CSもあわせて23本塁打で345万円の寄付、活動6年目「年々、成長を感じる」
1人1人が、無限の可能性を秘めている。子どもたちの未来が少しでも輝くように、ギータなりの願いだった。ソフトバンクの柳田悠岐外野手が23日、福岡市西区にある家族と暮らせない子どものために活動するNPO法人「SOS子どもの村JAPAN」を訪問した。
2018年から始めた活動は6年目を迎えた。今季はシーズン22本、ポストシーズン1本で合計23本塁打。1本につき15万円の総額345万円を寄付した。「子どもたちのために自分も何かできたら」。自分自身も3児の父親であるからこそ、そう語る。1年に1回の大切な交流の場。子どもたちからたっぷりとエネルギーをもらって、モチベーションに変えているようだった。
国際連合世界食糧計画(WFP)に対しても、1本につき15万円の寄付を行なっている柳田。食料欠乏国、被災国への援助をする国際連合の機関で「困っている人がすごくいるので、こういう活動はずっと続けたい」と、活動の意義を自分なりにも話していた。自分のホームランで、救われる人たちがいる。柳田の寄付金はどのように使われて、子どもたちの人生に還元されているのか。
この日訪問した「SOS子どもの村JAPAN」の渡辺睦美広報を取材した。渡辺広報によると「子どもたちの習い事のお金、費用に使わせていただいたりとか、各家庭の中で旅行に行ったりだとか。そういうところで柳田選手からの寄付を使わせてもらっています」と明かす。水泳や勉強、野球を始めた少年も中にはいると言う。子どもたちに、やりたいことをしてもらいたい。寄付の使い道には、柳田の純粋な願いが込められていた。

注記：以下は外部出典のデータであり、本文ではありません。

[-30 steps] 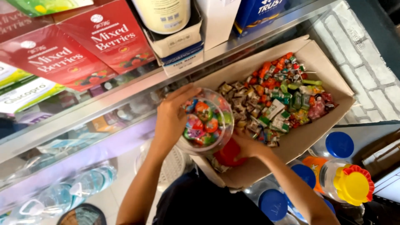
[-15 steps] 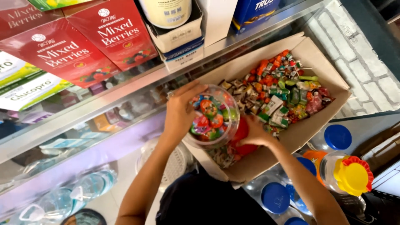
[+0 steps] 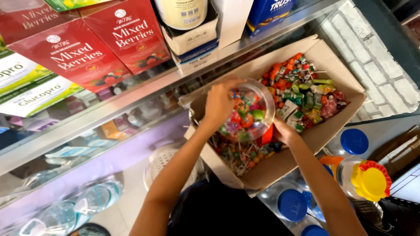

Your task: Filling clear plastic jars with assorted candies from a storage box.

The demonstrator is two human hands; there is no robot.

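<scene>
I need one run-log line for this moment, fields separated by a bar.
left hand: on clear round plastic candy jar | right hand: under jar | jar: above open brown cardboard sweets box

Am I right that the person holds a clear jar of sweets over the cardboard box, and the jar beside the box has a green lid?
Not quite: the lid on the jar beside the cardboard box is yellow, not green, as the head view shows. Both hands do hold a clear jar of sweets over the box.

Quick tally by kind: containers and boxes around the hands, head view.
Clear candy jar, held between left hand and right hand: 1
Cardboard box of sweets: 1
Blue lids: 4 visible
Yellow-lidded jar: 1
Red berry cartons: 3, one cut off at the edge
Total: 10
</scene>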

「使われているのは主に習い事ですね。柳田選手の方からも、子どもたちの習い事に使ってほしいとのことですので、いつもご報告もさせていただいていますし、(子どもたちにとっても)やりたかったことがやれているのが大きいんじゃないかなと思います」
子どもたちにとっても、柳田の存在が大きなモチベーションとなっている。この日も質疑応答の時間でも「練習が大変な時にどうしていますか?」と施設のスタッフから質問が飛んだ。どんな子どもでも、気分の浮き沈みはあるもの。質問の背景について渡辺広報は「『ギータが頑張っているから子どもたちもなんとかやれている、頑張れている』という話も聞いています」と言う。もう投げ出してしまいたい。そんな時でも立ち上がれるのは、柳田がグラウンドで全力で戦っているからだ。子どもたちの表情からも、大きな変化が見て取れる。

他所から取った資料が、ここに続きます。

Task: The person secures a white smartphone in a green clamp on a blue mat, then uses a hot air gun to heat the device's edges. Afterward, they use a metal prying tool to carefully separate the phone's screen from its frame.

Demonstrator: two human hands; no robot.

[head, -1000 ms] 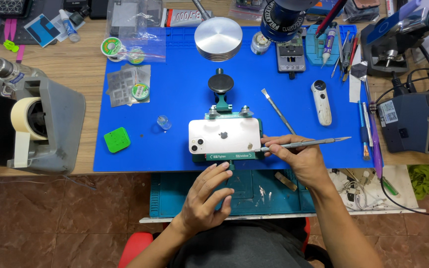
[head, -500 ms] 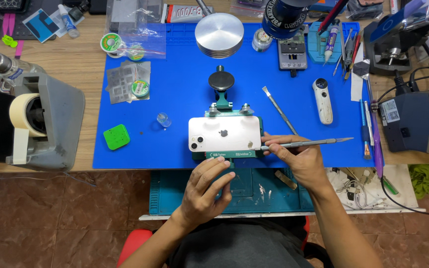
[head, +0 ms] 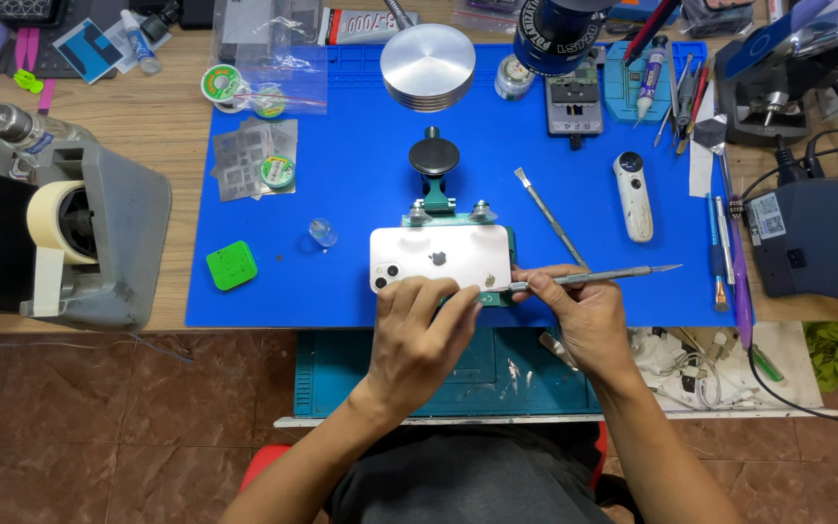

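Far to the left of both hands stands a grey machine point(head: 99, 243) with a roll of cream tape point(head: 55, 223) on it. Nearer, to the left of the left hand, a small green square pad point(head: 232, 266) lies on the blue mat point(head: 341, 146). The left hand point(head: 421, 335) rests its fingertips on the near edge of a white phone point(head: 440, 258), which lies back-up in a green clamp holder point(head: 435, 206) just beyond both hands; the fingers press down, not closed around it. Just to the right, the right hand point(head: 579, 315) pinches a slim metal tool point(head: 594, 278), its left tip at the phone's lower right corner. Beyond the right hand lie a metal spudger point(head: 547, 213) and a white handheld device point(head: 634, 194).
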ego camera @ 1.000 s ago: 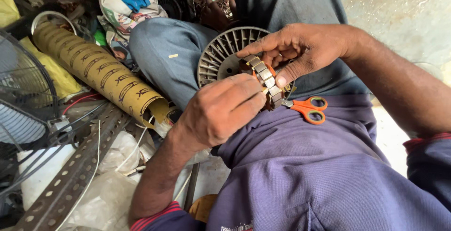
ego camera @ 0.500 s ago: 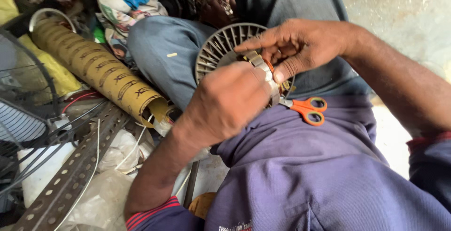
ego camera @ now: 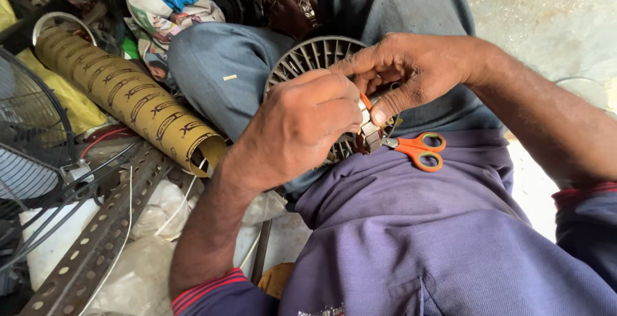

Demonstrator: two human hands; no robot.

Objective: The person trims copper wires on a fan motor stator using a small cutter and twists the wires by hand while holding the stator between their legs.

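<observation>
Head view, looking down at a seated person's lap: left hand (ego camera: 302, 129) and right hand (ego camera: 411, 72) both pinch a small motor stator (ego camera: 369, 133) against a round slotted fan cover (ego camera: 308, 59), orange-handled scissors (ego camera: 418, 149) resting just beside; winding work looks unfinished.

A single head-worn camera looks steeply down along the wearer's own chest onto the lap, close to the left hand (ego camera: 302, 129) and right hand (ego camera: 418, 72). Floor clutter fills the left edge, bare ground the upper right. No second view overlaps it.
</observation>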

「子どもたちからも、毎年この時期になると『ギータはいつ来るの?』と聞かれます。毎年来ていただけることが本当に楽しみになっているみたいです。コロナで来られなかった時もあったんですけど、その時もビデオメッセージをくれました。去年も『本当に大きくなったね』と声をかけてくださったり、今年は今年でコミュニケーションが取れるようになっていて、子どもたちのことを本当によく覚えてくださっています。名前まで覚えてくださっていて、自分もビックリしました」
シーズン中も、子どもたちとPayPayドームに応援に駆けつける。生観戦ではない時も、日頃からテレビの前でホークスの試合を、柳田の活躍を見守っているそうだ。この日は披露しなかったが「ホークスの応援歌をみんな歌えるらしいです。去年も『歌ってみなよ』ってなったんですけど、みんなモジモジしてできなかったんです。いつもは歌いながら応援しています」と、日常の一部を明かす。子どもたちの期待も、未来も背負っているから、柳田は輝ける。

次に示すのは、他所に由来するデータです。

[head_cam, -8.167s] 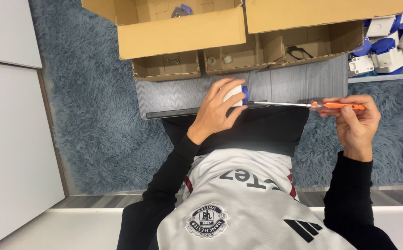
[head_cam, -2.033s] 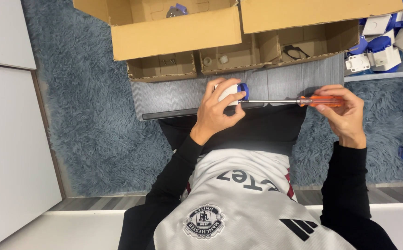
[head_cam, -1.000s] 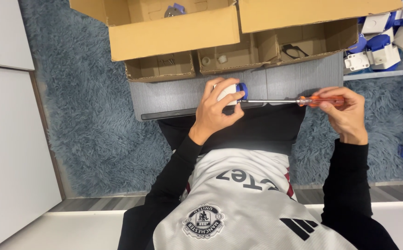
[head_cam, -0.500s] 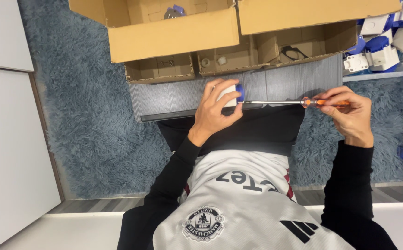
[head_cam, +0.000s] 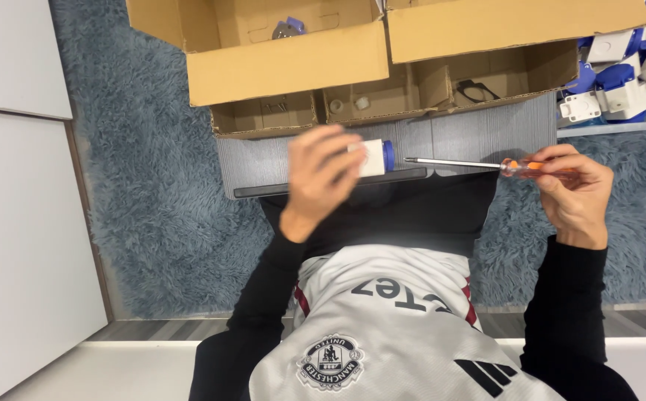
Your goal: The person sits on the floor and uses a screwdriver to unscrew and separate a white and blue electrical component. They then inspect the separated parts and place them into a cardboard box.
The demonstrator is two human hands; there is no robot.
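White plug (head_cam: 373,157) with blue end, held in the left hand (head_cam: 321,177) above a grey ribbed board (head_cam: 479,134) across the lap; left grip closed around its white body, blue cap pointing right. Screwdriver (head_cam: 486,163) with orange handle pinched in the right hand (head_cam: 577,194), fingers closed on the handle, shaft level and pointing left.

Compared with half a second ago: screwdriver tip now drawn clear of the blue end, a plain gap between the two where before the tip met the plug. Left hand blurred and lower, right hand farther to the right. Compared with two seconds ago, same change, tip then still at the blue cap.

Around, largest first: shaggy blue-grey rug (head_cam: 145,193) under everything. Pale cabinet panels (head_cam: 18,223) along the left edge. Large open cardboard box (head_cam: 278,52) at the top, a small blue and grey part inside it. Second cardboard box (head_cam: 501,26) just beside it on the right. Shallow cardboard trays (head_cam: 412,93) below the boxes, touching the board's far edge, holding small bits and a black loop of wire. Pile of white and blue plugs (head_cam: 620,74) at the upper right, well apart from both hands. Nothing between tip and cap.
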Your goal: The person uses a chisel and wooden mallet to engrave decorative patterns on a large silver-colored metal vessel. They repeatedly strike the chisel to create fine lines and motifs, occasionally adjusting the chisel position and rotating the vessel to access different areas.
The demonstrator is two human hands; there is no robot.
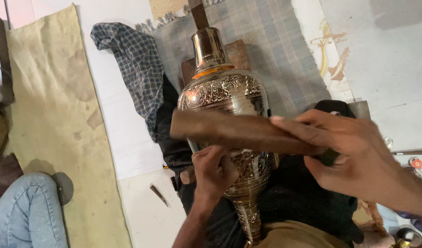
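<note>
In the head view, a tall engraved brass vase [225, 96] is lying on its side across the person's lap, on a black cloth [307, 193], with its neck pointing away toward a grey striped mat [284, 55]. The left hand [214, 171] is resting on the belly of the vase; its fingers [210, 158] are clenched, it seems around a small tool, but I cannot tell exactly what it is. The right hand [344, 151] is grasping a flat wooden mallet [238, 132], which is blurred and crossing above the vase. In my judgement, to do this well the left hand should be keeping the vase steady and the strikes should be staying light, so the fine pattern is not getting dented. A checked cloth [133, 59] is lying near the shoulder of the vase, and a small chisel [159, 195] is lying on the floor apart from it.
</note>
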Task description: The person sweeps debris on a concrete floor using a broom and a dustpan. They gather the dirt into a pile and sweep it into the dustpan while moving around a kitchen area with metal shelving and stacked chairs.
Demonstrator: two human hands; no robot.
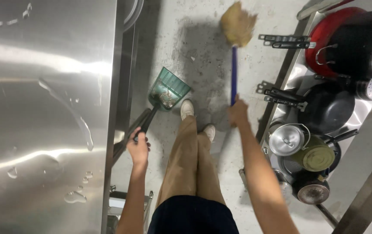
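From the head view we gripped one green dustpan [168, 91] in our left hand [138, 147] beside the steel counter [43, 108] edge; our right hand [238, 112] clasped one broom [236, 39] (open floor [203, 56] between counter and pot rack [324, 108]).

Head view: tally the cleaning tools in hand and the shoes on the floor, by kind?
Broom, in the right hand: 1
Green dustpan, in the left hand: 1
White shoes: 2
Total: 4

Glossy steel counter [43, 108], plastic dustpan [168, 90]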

最後の挨拶。少年から「ギータが頑張っているから、僕たちも頑張れます」という言葉があった。プロ野球選手として嬉しく、背筋が伸びる純粋な思い。「もっと頑張って、子どもたちがすくすく成長してもらえるように頑張りたいです」と深くうなずく。子どもたちの特徴、名前まで覚え始め「全然違いますよ。来た時なんて、めちゃくちゃ小さかった子がお兄ちゃんになっている。年々、成長を感じますね」と、真っ直ぐに育ってくれていることが嬉しい。3年間遠ざかっている優勝。届けたいものは1つだけだ。
「優勝をもちろん望んでいると思いますし、僕がもっと打てば優勝に近づくと思うので。もっともっと打てるように、優勝するためにもっと打ちたいと思います。自分の子どももそうですけど、ここの子どもたちの力に僕が少しでもなれるように頑張ります」
単なる活動という領域ではない。子どもたちの存在が、柳田の人生の大きな一部だ。「もちろんです。頑張ります」と、引退するまで活動の継続を誓う。柳田悠岐の1つ1つのプレーに、いつまでも夢を見ていたい。